:: WHAT IS NEEDED ::
Leave every picture out and return the rest of the listing verbatim.

————————

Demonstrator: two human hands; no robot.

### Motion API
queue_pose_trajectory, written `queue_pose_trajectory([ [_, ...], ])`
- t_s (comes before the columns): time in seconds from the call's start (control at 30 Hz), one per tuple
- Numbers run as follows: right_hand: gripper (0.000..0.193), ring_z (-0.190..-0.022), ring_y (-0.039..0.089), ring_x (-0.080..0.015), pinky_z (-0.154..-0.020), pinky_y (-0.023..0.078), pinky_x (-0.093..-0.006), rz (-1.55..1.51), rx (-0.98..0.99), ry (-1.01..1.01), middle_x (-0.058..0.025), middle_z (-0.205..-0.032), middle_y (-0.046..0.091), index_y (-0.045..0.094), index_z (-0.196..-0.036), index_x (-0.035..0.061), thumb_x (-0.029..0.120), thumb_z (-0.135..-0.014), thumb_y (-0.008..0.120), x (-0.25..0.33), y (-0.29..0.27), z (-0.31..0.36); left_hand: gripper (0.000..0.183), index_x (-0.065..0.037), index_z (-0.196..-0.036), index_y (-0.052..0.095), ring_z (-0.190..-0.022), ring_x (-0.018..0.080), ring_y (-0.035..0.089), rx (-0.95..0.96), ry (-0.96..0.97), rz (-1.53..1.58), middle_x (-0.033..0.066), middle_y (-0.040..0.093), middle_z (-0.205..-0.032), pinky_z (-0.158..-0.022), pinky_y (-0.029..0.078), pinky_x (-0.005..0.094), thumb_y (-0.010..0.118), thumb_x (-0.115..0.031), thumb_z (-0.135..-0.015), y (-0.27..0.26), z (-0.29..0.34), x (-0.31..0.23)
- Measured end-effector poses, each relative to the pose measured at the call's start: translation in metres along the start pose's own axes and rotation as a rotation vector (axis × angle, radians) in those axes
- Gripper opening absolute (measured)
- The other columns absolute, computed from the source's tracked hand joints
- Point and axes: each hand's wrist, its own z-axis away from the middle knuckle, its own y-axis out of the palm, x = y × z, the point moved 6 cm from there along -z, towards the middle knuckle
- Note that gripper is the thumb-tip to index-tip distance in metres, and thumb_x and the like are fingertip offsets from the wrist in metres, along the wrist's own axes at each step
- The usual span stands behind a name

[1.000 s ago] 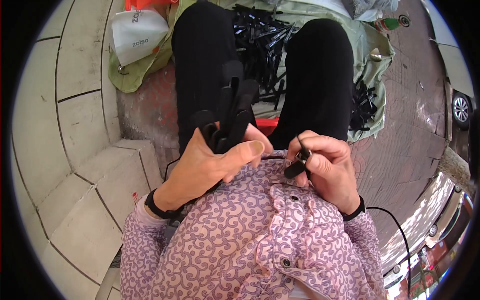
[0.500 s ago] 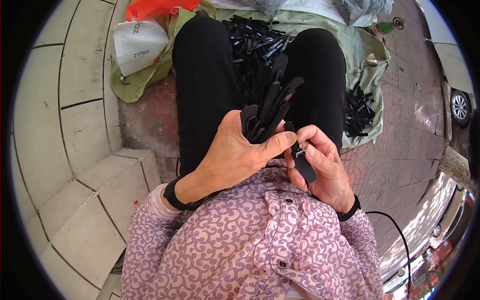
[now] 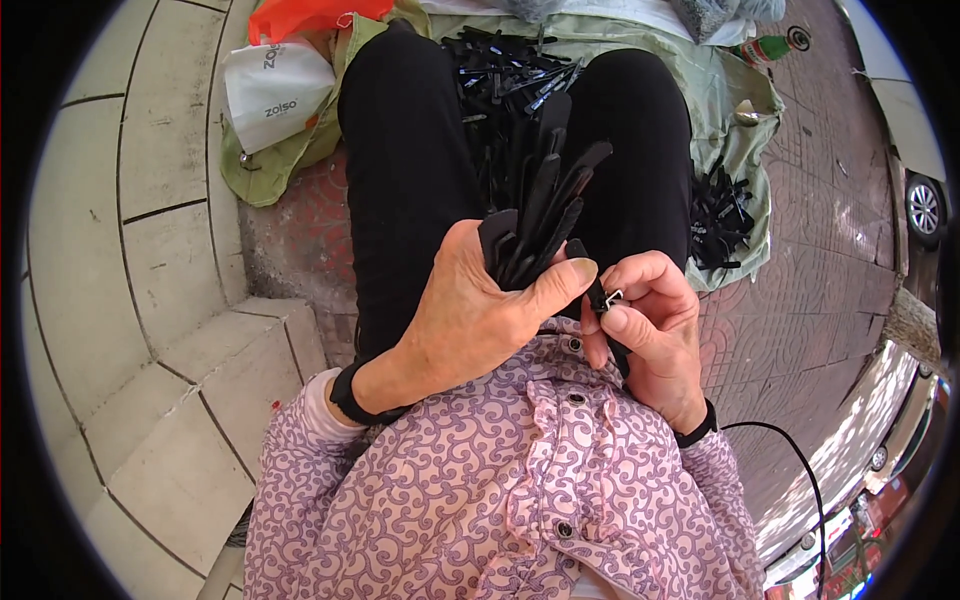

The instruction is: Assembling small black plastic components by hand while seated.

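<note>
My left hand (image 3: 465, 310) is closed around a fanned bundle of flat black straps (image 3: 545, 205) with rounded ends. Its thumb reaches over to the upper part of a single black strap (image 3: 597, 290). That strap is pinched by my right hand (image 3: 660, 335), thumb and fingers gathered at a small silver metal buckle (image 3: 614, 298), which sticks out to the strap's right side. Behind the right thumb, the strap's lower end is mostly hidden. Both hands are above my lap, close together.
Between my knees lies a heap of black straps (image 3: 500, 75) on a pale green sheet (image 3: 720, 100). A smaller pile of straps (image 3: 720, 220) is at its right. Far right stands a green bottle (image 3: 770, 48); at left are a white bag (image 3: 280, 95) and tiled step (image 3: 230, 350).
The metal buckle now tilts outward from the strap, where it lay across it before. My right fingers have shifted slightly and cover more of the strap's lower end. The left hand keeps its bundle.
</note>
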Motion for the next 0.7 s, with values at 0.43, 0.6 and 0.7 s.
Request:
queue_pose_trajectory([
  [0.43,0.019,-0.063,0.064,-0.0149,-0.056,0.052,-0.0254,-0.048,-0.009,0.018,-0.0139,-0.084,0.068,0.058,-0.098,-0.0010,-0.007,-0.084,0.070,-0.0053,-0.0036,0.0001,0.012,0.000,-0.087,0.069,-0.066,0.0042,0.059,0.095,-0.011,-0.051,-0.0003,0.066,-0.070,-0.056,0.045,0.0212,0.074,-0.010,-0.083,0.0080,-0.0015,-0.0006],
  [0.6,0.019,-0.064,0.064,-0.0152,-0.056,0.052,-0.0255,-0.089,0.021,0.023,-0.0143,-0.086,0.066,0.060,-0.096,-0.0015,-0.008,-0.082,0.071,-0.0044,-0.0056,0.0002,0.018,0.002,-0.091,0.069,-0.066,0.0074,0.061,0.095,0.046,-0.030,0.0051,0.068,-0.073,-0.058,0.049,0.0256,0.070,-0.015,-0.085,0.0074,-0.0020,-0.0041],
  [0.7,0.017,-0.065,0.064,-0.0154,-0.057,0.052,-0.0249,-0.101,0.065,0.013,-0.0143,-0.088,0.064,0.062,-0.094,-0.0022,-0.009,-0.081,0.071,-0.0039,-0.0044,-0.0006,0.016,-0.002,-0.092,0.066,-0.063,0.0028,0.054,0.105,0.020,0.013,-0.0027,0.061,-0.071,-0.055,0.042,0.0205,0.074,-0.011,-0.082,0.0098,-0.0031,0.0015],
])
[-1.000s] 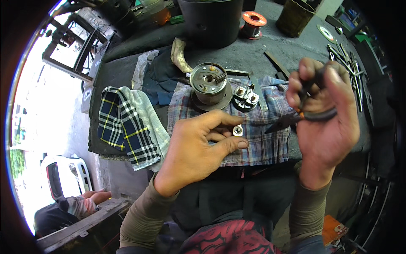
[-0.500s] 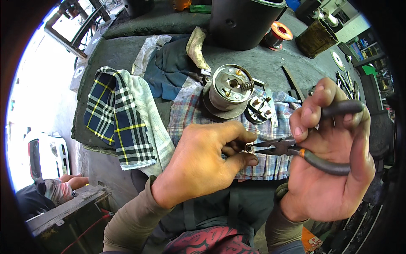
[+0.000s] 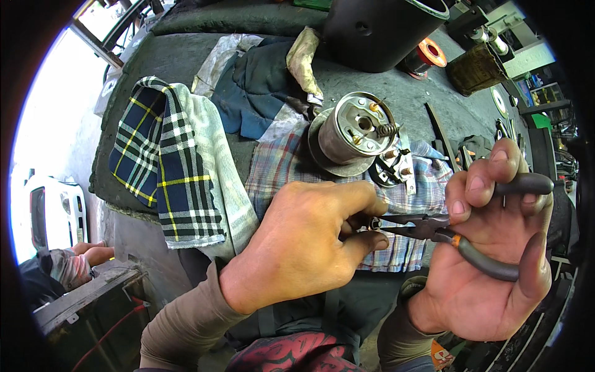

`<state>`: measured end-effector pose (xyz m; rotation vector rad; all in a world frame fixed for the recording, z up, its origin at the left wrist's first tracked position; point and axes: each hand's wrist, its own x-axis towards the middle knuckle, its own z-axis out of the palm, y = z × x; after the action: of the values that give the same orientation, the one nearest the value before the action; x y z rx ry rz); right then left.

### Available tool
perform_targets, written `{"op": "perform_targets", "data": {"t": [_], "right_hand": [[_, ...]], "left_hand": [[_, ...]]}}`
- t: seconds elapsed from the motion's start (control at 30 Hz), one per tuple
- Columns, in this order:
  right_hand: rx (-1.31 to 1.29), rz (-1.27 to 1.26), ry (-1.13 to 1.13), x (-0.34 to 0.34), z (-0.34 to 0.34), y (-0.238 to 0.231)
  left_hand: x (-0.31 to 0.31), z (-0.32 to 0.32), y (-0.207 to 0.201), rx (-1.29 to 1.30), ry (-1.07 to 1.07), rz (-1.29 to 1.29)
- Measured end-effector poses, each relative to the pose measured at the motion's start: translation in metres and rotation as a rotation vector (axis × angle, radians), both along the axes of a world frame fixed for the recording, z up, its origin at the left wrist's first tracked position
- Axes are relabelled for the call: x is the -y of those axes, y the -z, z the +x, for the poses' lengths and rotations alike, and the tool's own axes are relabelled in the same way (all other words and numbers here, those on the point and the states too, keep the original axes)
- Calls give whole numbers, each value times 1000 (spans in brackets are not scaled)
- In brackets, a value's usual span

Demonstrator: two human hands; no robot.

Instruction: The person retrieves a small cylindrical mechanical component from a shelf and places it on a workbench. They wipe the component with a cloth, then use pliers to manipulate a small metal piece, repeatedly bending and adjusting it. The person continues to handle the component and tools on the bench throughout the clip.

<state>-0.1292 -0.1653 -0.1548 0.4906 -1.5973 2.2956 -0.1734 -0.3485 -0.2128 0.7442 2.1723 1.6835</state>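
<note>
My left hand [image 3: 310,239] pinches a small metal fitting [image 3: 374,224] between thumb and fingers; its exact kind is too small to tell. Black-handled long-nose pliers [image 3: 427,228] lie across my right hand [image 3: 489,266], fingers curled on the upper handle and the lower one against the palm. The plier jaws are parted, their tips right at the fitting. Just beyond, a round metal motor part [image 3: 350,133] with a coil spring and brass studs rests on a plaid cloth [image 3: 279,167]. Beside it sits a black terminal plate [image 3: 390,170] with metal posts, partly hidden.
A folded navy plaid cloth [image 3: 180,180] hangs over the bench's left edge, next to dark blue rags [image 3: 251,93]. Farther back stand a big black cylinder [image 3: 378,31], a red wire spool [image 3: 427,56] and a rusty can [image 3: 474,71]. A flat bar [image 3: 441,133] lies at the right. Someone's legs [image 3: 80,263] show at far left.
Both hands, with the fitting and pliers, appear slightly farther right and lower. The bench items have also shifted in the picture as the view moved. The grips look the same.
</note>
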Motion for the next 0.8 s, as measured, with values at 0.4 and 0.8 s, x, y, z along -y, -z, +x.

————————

:: EXERCISE SOLUTION ::
Demonstrator: two human hands; no robot.

### Motion API
queue_pose_trajectory, written `queue_pose_trajectory([ [_, ...], ])`
- t_s (comes before the columns): time in seconds from the call's start (control at 30 Hz), one per tuple
- Numbers run as follows: right_hand: gripper (0.000..0.193), ring_z (-0.190..-0.022), ring_y (-0.039..0.089), ring_x (-0.080..0.015), pinky_z (-0.154..-0.020), pinky_y (-0.023..0.078), pinky_x (-0.093..-0.006), rz (-1.55..1.51), rx (-0.98..0.99), ry (-1.01..1.01), middle_x (-0.058..0.025), middle_z (-0.205..-0.032), middle_y (-0.046..0.091), index_y (-0.045..0.094), index_z (-0.196..-0.036), index_x (-0.035..0.061), thumb_x (-0.029..0.120), thumb_z (-0.135..-0.014), thumb_y (-0.008..0.120), x (-0.25..0.33), y (-0.29..0.27), z (-0.31..0.36); left_hand: gripper (0.000..0.183), index_x (-0.065..0.037), index_z (-0.196..-0.036), index_y (-0.052..0.095), ring_z (-0.190..-0.022), ring_x (-0.018..0.080), ring_y (-0.035..0.089), rx (-0.95..0.96), ry (-0.96..0.97), rz (-1.53..1.58), middle_x (-0.033..0.066), middle_y (-0.040..0.093), middle_z (-0.205..-0.032), pinky_z (-0.158..-0.022), pinky_y (-0.029..0.078), pinky_x (-0.005..0.094), thumb_y (-0.010..0.118), thumb_x (-0.115..0.031), thumb_z (-0.135..-0.015), y (-0.27..0.26), z (-0.29..0.34), x (-0.31..0.23)
- Measured end-effector poses, each relative to the pose measured at the call's start: translation in metres along the start pose's own axes and rotation as a rotation vector (axis × angle, radians) in those axes
- Gripper opening absolute (measured)
- The other columns absolute, computed from the source's tracked hand joints
- Point and axes: each hand's wrist, its own z-axis away from the middle knuckle, its own y-axis out of the palm, x = y × z, the point moved 6 cm from there along -z, towards the middle knuckle
- Note that gripper is the thumb-tip to index-tip distance in metres, and thumb_x and the like are fingertip offsets from the wrist in metres, along the wrist's own axes at each step
- The usual span stands behind a name

[1.000 s ago] 
[0.500 s ago] 
[now] 

The instruction is: Assembling small black plastic components by hand while seated.

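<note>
My left hand (image 3: 465, 310) is closed around a fanned bundle of flat black straps (image 3: 545, 205) with rounded ends. Its thumb reaches over to the upper part of a single black strap (image 3: 597, 290). That strap is pinched by my right hand (image 3: 660, 335), thumb and fingers gathered at a small silver metal buckle (image 3: 614, 298), which sticks out to the strap's right side. Behind the right thumb, the strap's lower end is mostly hidden. Both hands are above my lap, close together.
Between my knees lies a heap of black straps (image 3: 500, 75) on a pale green sheet (image 3: 720, 100). A smaller pile of straps (image 3: 720, 220) is at its right. Far right stands a green bottle (image 3: 770, 48); at left are a white bag (image 3: 280, 95) and tiled step (image 3: 230, 350).
The metal buckle now tilts outward from the strap, where it lay across it before. My right fingers have shifted slightly and cover more of the strap's lower end. The left hand keeps its bundle.
</note>
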Motion for the next 0.7 s, with values at 0.43, 0.6 and 0.7 s.
Request:
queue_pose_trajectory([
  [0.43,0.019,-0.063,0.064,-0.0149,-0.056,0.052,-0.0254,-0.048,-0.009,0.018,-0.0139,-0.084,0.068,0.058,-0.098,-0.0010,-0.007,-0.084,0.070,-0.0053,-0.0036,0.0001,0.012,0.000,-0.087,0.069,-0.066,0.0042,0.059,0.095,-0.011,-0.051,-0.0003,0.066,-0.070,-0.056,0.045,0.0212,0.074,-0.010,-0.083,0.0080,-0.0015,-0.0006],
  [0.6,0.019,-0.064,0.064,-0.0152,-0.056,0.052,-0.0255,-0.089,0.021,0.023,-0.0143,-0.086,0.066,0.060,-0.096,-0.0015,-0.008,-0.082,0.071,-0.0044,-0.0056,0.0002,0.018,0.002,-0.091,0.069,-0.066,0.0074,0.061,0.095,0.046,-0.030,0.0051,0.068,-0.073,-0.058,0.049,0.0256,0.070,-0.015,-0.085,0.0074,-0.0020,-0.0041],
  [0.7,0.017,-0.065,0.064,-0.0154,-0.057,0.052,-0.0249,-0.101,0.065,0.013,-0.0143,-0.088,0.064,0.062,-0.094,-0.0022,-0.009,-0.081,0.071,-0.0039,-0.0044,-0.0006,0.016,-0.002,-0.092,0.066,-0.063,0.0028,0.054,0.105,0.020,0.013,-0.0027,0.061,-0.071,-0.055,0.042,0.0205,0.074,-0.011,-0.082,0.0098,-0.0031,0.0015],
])
[-1.000s] 
[-0.500s] 
[+0.000s] 

`<state>`: measured end-effector pose (xyz m; rotation vector rad; all in a world frame fixed for the recording, z up, its origin at the left wrist's first tracked position; point and axes: each hand's wrist, its own x-axis towards the middle knuckle, its own z-axis out of the palm, y = z × x; after the action: of the values that give the same orientation, the one nearest the value before the action; x y z rx ry rz); right then left.

### Available tool
perform_targets, written `{"op": "perform_targets", "data": {"t": [_], "right_hand": [[_, ...]], "left_hand": [[_, ...]]}}`
- t: seconds elapsed from the motion's start (control at 30 Hz), one per tuple
- Columns, in this order:
  right_hand: rx (-1.31 to 1.29), rz (-1.27 to 1.26), ry (-1.13 to 1.13), x (-0.34 to 0.34), z (-0.34 to 0.34), y (-0.238 to 0.231)
  left_hand: x (-0.31 to 0.31), z (-0.32 to 0.32), y (-0.207 to 0.201), rx (-1.29 to 1.30), ry (-1.07 to 1.07), rz (-1.29 to 1.29)
- Measured end-effector poses, each relative to the pose measured at the motion's start: translation in metres and rotation as a rotation vector (axis × angle, radians), both along the axes of a world frame fixed for the recording, z up, its origin at the left wrist's first tracked position
- Axes are relabelled for the call: x is the -y of those axes, y the -z, z the +x, for the poses' lengths and rotations alike, and the tool's own axes are relabelled in the same way (all other words and numbers here, those on the point and the states too, keep the original axes)
- Calls give whole numbers, each value times 1000 (spans in brackets are not scaled)
- In brackets, a value's usual span

Demonstrator: two human hands; no robot.

Instruction: The person retrieves a small cylindrical mechanical component from a shelf and places it on a workbench. They wipe the component with a cloth, then use pliers to manipulate a small metal piece, repeatedly bending and adjusting it. The person continues to handle the component and tools on the bench throughout the clip.

<state>-0.1292 -0.1653 -0.1548 0.4906 -1.5973 2.2956 -0.1734 -0.3485 -0.2128 0.7442 2.1723 1.6835</state>
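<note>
My left hand [image 3: 310,239] pinches a small metal fitting [image 3: 374,224] between thumb and fingers; its exact kind is too small to tell. Black-handled long-nose pliers [image 3: 427,228] lie across my right hand [image 3: 489,266], fingers curled on the upper handle and the lower one against the palm. The plier jaws are parted, their tips right at the fitting. Just beyond, a round metal motor part [image 3: 350,133] with a coil spring and brass studs rests on a plaid cloth [image 3: 279,167]. Beside it sits a black terminal plate [image 3: 390,170] with metal posts, partly hidden.
A folded navy plaid cloth [image 3: 180,180] hangs over the bench's left edge, next to dark blue rags [image 3: 251,93]. Farther back stand a big black cylinder [image 3: 378,31], a red wire spool [image 3: 427,56] and a rusty can [image 3: 474,71]. A flat bar [image 3: 441,133] lies at the right. Someone's legs [image 3: 80,263] show at far left.
Both hands, with the fitting and pliers, appear slightly farther right and lower. The bench items have also shifted in the picture as the view moved. The grips look the same.
</note>
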Motion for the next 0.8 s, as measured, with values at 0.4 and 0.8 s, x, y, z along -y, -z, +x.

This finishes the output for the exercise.